「ニホンらしさ」という枕詞

 日本代表の監督に森保一氏が就任しました。会見では「世代交代」と「日本人らしいサッカーの推進」という豊富が語られました。ロシア大会でビンチヒッターを努めた西野氏も、強調していたのは「日本人らしいサッカー」。この二人の監督に限らず、まぁ日本のサッカー関係者は誰もが皆「日本人らしさ」という概念が大好きです。W杯べスト8を目指すという話になると、誰もがまず「日本人らしさを活かし...」という枕詞をつけてからでないと話が前に進まない。
 では、今回優勝したフランスのフランスらしさって何ですか? 2位のクロアチアらしさって? そんなもの、あるんでしょうか?
 例えばフランスでいえば、ウムティティのような強いCB、パバールのような攻撃力のあるサイドバック、カンテのような守備力の高いMF、ポグバのような柔軟かつダイナミックな司令塔、グリーズマンようにゲームメイク、チャンスメイクにも関わり自ら得点も取れるFW、それに「速さ」という圧倒的な武器のあるエムパペ...といった選手たちのプレーは果たして「フランス人ならでは」なのでしょうか?同じくクロアチアモドリッチラキティッチマンジュキッチらのプレーは「クロアチア人ならでは」なのでしょうか?

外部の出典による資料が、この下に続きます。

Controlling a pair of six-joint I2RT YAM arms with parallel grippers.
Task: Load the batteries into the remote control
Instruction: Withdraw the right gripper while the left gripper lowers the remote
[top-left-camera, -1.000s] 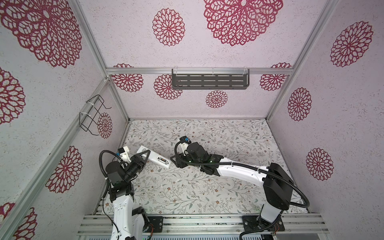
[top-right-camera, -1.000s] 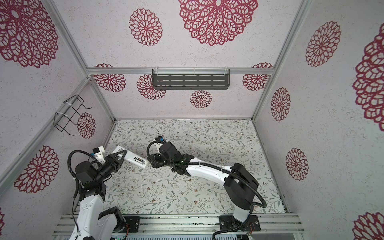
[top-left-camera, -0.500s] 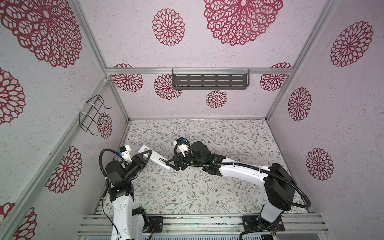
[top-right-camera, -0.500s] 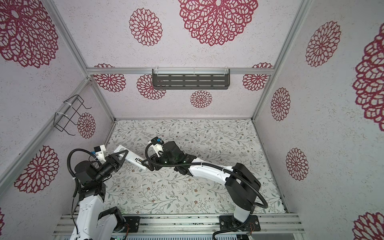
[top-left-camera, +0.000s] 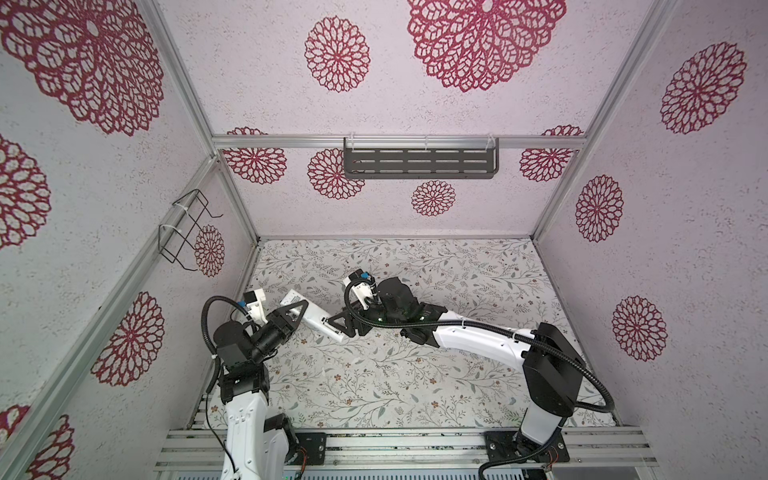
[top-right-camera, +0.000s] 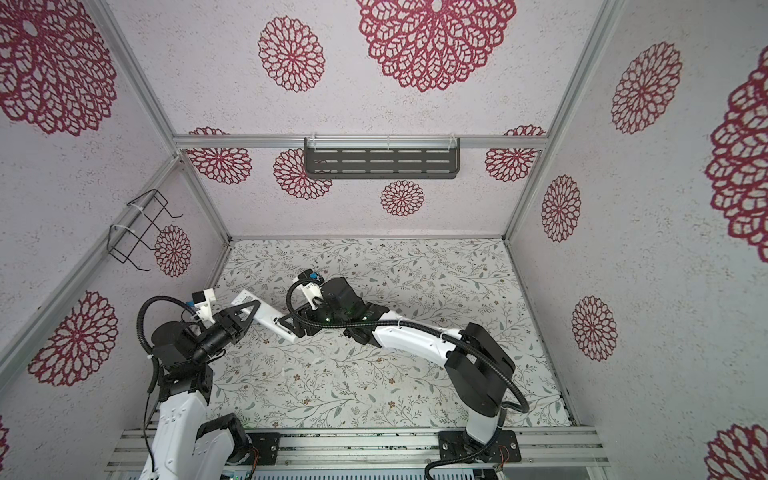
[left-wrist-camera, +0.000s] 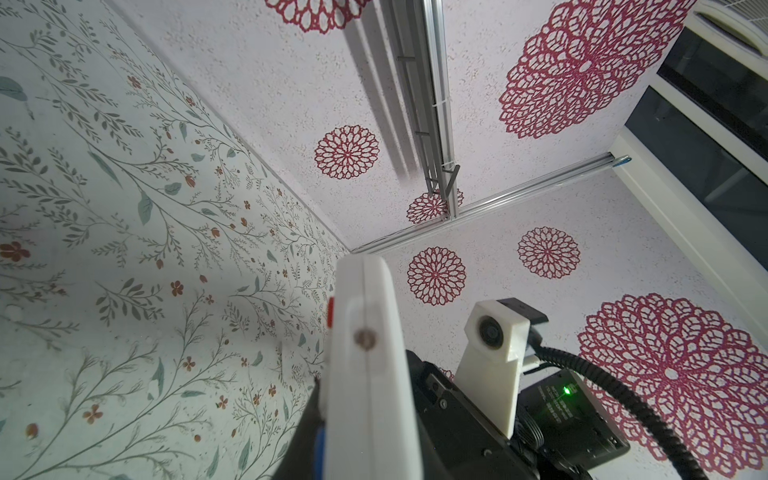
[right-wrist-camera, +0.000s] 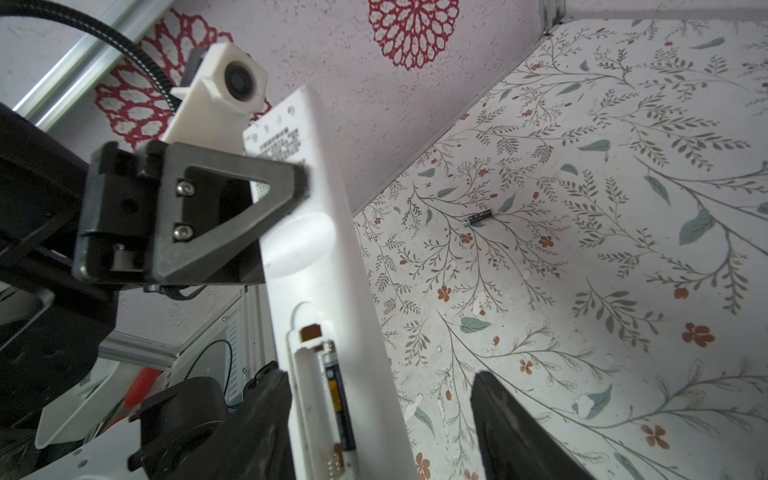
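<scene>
The white remote control hangs tilted above the floral table, and my left gripper is shut on its middle. Its back faces the right wrist camera with the battery bay uncovered. One of the batteries lies in that bay. Another battery lies loose on the table near the wall. My right gripper is open and straddles the remote's bay end. One of its fingers is close against the remote's edge, while the second stands well off.
A black wire basket hangs on the left wall. A grey slotted shelf is mounted on the back wall. Both arm bases stand on the aluminium rail along the front. The remote is close to the left wall.
My right gripper has moved left over the remote's free end and its jaws have widened. The left gripper keeps hold of the remote, which has barely shifted.
</scene>
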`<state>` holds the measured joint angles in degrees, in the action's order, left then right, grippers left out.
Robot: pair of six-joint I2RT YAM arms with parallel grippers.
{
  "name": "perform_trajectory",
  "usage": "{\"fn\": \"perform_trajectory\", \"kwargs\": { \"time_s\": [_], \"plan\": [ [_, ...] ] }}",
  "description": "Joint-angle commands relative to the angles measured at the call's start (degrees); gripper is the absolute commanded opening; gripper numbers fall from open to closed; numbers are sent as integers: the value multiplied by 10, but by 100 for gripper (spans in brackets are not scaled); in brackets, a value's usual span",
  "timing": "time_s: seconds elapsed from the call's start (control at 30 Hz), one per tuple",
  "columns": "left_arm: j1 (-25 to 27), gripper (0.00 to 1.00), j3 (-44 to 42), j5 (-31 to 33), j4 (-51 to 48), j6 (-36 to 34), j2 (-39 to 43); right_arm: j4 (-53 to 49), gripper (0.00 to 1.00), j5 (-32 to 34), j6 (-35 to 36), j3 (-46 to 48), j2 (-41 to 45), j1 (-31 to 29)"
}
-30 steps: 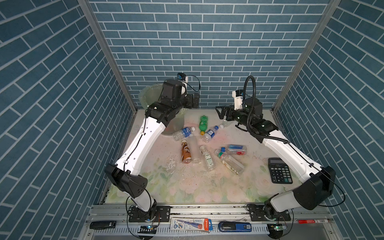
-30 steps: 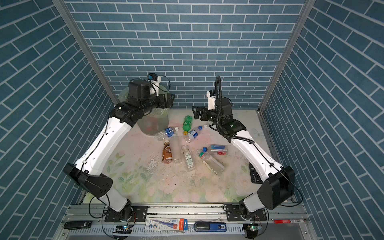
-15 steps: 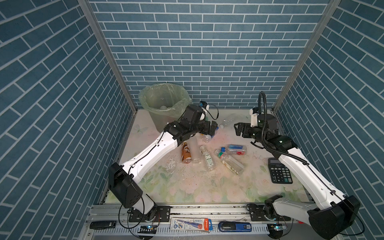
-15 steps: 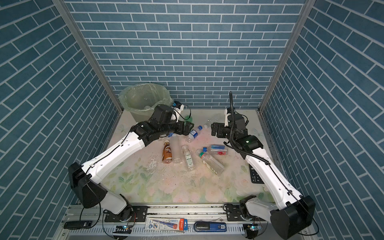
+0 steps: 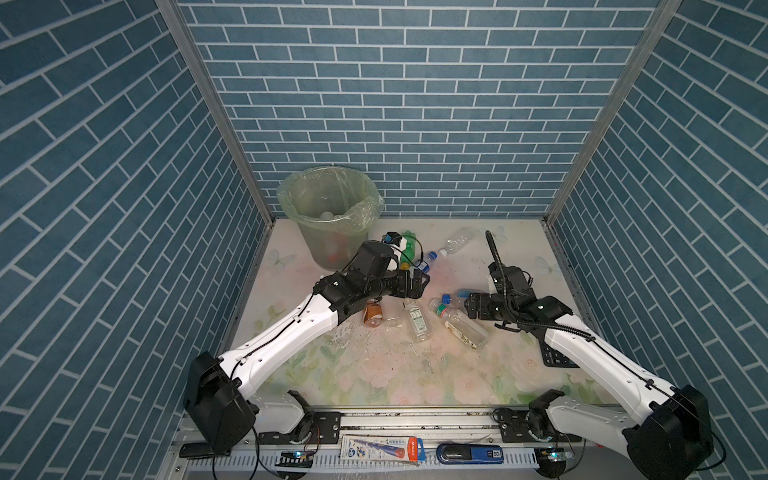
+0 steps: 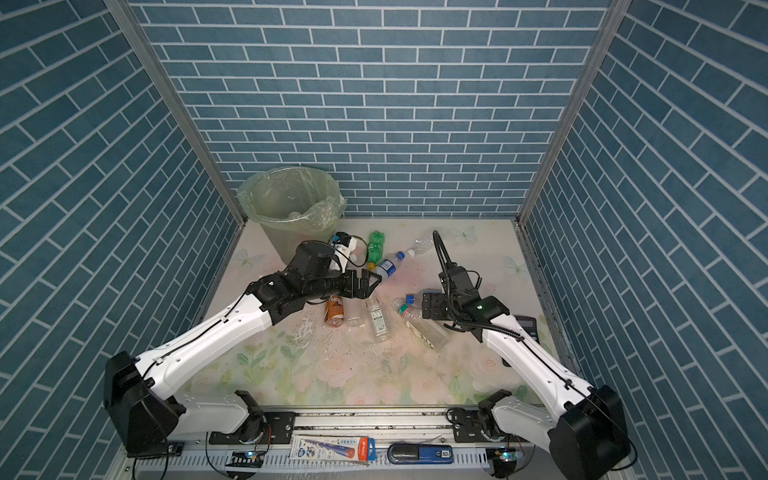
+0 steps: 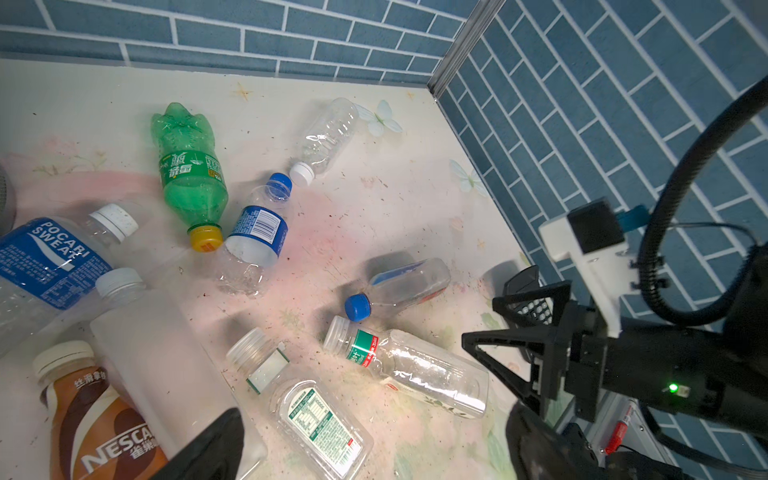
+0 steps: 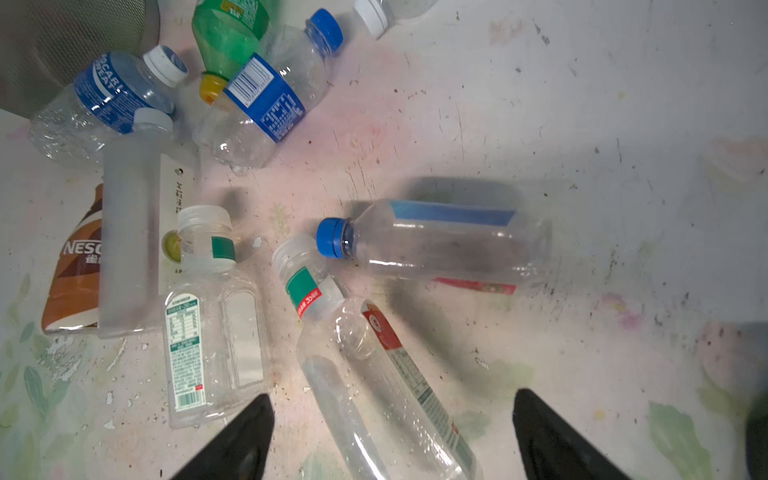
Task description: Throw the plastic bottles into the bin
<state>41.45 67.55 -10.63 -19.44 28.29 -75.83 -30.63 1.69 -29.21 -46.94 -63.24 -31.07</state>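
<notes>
The bottles (image 5: pixel 415 320) lie scattered mid-bench (image 5: pixel 374 374); the bin (image 5: pixel 320 241) stands in the far left corner, something pale already inside. Closest to the action is a long clear red-label bottle (image 8: pixel 374 374) lying flat, its neck just beside a blue-cap bottle (image 8: pixel 449 241). The right tool (image 8: pixel 392 397) hangs over it, jaws spread, empty. Best play: drop lower, pinch across mid-body, since thin plastic slips. The left tool (image 5: pixel 424 282), spread and empty too, hovers on the way to the bin. Mind that crossing.
</notes>
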Motion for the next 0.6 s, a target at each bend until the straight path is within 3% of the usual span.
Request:
{"fn": "perform_trajectory", "kwargs": {
  "time_s": [0.0,0.57],
  "plan": [
    [3,99,-15,-9,14,20,15,14,89,-7,-35,25,20,-10],
    [2,99,-42,-16,96,71,-46,35,88,-2,5,53,-58,-54]
  ]
}}
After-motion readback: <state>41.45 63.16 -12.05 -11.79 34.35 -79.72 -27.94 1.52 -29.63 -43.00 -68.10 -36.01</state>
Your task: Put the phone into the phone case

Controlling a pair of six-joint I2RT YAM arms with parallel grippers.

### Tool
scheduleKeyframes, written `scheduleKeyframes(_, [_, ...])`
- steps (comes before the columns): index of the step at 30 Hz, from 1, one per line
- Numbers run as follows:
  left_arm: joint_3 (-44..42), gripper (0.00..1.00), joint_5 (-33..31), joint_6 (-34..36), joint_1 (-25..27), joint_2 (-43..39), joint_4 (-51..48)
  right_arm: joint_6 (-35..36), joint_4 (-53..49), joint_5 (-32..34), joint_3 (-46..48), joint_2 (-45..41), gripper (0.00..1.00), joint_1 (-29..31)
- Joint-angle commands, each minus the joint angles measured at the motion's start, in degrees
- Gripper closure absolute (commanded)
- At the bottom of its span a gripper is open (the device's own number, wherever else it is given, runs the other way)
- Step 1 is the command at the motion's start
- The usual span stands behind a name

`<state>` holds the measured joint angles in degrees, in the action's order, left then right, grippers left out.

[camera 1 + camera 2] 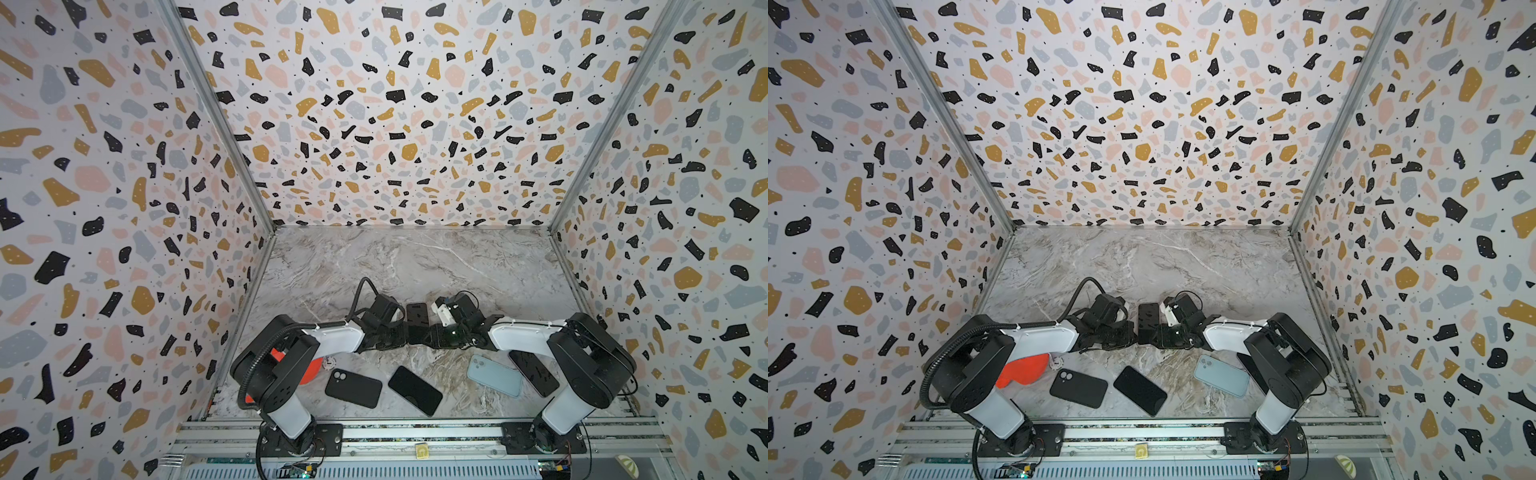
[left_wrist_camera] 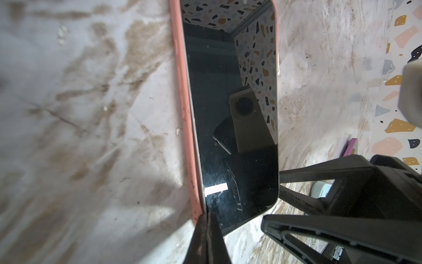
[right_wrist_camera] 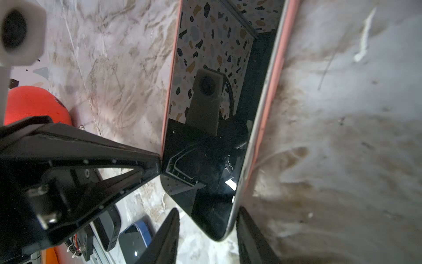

 私は、W杯上位に進出するチームを支える好選手たちのプレーには、もう「~人らしさ」など関係ないと思っています。反対に、世界に通用する優秀な選手を数多く輩出できている国が、上位に進出できるのだと思っています。「~人らしさ」などには関係なく、世界に通用する速さ、強さ、上手さ、賢さを備える選手をどれだけ生み出すか、ということだと思います。
 ところで、「日本人らしい」という言葉と同じくらいの頻度で使われるのが「フィジカルではかなわないので」「体格では劣るので」という枕詞。確かにポグバを基準にすればその言い訳も成り立つでしょうが、ではカンテは?モドリッチは? あるいは3位ベルギーのアザールは? いずれも日本人並みの体格で十二分に「世界」と戦っています。モドリッチはMVPです。彼らの立ち位置をどう考えるのでしょう。
 つまり、最初から「かなわない」と自ら見切りをつけるのではなく、必要なことをしっかり鍛えていけばいいだけのことだと思います。日本選手の中でも「小さな」長友佑都がフィジカルを鍛え上げて人一倍、活躍していることが何よりの実証でしょう。
 「日本人らしさ」という概念を広げることは、「自分たちには世界に通用する長所がある」という何やら漠然とした希望を抱かせると同時に、「この部分ではかなわないので」という負けた時の言い訳を最初から掲げている行為に思えます。それは同時に「オレたちが目指すのはこういうサッカーだから」という固定概念の形成につながり、戦術や戦い方の汎用性を狭めることにつながっているのではないでしょうか? ポゼッションこそ日本人の生きる道、と言われていたころは、カウンターは「将来につながらない最悪の戦い方』でしたよね(笑)。
 いつまでも「日本人らしさ」なんていうあるかないかわからない漠然とした概念にとらわれていないで、速さも強さも巧さも賢さも、全て世界基準でやっていったらいいんじゃないですかね...。